[Work to complete]
Copy out the data word for word. The images are not part of the copy.

[Information provided]
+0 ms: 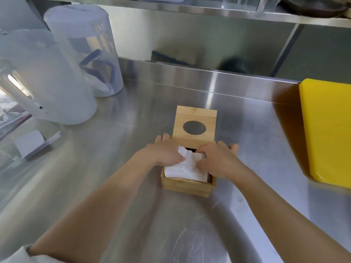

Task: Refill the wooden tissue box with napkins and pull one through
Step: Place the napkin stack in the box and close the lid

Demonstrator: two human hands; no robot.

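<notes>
A square wooden tissue box (187,186) sits in the middle of the steel counter. Its lid (195,115), with an oval hole, is slid or tipped back over the far side, leaving the near part uncovered. A stack of white napkins (182,171) lies inside. My left hand (165,151) rests over the box's left side and pinches a raised corner of the top napkin (183,151) with thumb and fingers. My right hand (218,158) lies over the right side, fingers curled onto the napkins near the lid's edge.
Two tall translucent plastic containers (57,76) stand at the back left. A clear tray (32,145) lies at the left edge. A thick yellow cutting board (328,130) lies at the right. A steel shelf (190,8) runs overhead at the back.
</notes>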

[Answer for the task]
+0 ms: 

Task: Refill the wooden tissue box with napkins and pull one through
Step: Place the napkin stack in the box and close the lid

Demonstrator: two human hands; no robot.

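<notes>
A square wooden tissue box (187,186) sits in the middle of the steel counter. Its lid (195,115), with an oval hole, is slid or tipped back over the far side, leaving the near part uncovered. A stack of white napkins (182,171) lies inside. My left hand (165,151) rests over the box's left side and pinches a raised corner of the top napkin (183,151) with thumb and fingers. My right hand (218,158) lies over the right side, fingers curled onto the napkins near the lid's edge.
Two tall translucent plastic containers (57,76) stand at the back left. A clear tray (32,145) lies at the left edge. A thick yellow cutting board (328,130) lies at the right. A steel shelf (190,8) runs overhead at the back.
</notes>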

There is nothing further in this answer.